> Input data:
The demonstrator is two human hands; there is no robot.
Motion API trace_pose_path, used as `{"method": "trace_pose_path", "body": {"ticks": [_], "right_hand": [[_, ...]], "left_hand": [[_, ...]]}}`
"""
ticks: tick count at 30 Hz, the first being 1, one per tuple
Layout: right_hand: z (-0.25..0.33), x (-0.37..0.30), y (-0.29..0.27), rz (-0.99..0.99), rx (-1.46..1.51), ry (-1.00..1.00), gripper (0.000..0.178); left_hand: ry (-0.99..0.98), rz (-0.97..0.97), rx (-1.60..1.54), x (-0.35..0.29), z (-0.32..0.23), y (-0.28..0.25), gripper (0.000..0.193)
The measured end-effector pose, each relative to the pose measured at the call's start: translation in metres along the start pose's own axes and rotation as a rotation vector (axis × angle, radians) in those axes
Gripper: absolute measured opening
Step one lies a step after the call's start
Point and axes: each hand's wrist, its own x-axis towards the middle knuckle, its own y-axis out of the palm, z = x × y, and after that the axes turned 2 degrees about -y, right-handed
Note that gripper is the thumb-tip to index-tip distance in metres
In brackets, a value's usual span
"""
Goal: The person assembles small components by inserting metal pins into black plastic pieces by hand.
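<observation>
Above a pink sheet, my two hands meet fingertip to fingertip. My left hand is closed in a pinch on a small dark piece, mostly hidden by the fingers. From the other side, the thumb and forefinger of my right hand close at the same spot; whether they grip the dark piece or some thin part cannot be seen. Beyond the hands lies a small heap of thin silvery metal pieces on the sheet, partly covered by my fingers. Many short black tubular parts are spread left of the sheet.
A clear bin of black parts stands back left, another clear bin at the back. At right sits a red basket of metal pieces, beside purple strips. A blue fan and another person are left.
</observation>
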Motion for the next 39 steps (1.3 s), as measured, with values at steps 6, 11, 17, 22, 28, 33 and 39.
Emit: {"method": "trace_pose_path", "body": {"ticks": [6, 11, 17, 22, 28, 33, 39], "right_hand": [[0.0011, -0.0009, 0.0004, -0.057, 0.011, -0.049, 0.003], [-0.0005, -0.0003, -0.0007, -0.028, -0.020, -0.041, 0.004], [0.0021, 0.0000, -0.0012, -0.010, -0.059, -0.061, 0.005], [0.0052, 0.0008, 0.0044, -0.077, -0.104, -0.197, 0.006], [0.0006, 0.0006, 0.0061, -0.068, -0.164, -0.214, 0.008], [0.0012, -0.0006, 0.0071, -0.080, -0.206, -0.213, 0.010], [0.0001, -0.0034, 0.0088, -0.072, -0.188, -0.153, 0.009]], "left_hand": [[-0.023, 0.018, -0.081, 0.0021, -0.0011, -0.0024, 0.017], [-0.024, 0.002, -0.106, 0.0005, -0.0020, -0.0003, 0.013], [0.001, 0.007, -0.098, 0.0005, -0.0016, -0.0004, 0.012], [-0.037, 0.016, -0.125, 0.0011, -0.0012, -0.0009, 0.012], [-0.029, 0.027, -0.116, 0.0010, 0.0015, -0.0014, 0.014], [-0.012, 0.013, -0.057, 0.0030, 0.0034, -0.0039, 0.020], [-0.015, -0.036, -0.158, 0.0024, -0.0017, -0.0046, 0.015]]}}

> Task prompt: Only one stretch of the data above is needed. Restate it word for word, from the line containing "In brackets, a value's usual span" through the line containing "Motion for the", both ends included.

> Solved problem:
In brackets, a value's usual span
"""
Goal: The person assembles small components by inserting metal pins into black plastic pieces by hand.
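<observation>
Above a pink sheet, my two hands meet fingertip to fingertip. My left hand is closed in a pinch on a small dark piece, mostly hidden by the fingers. From the other side, the thumb and forefinger of my right hand close at the same spot; whether they grip the dark piece or some thin part cannot be seen. Beyond the hands lies a small heap of thin silvery metal pieces on the sheet, partly covered by my fingers. Many short black tubular parts are spread left of the sheet.
A clear bin of black parts stands back left, another clear bin at the back. At right sits a red basket of metal pieces, beside purple strips. A blue fan and another person are left.
</observation>
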Motion for the next 39 steps (1.3 s), as measured, with values at steps 6, 11, 17, 22, 28, 33 and 39.

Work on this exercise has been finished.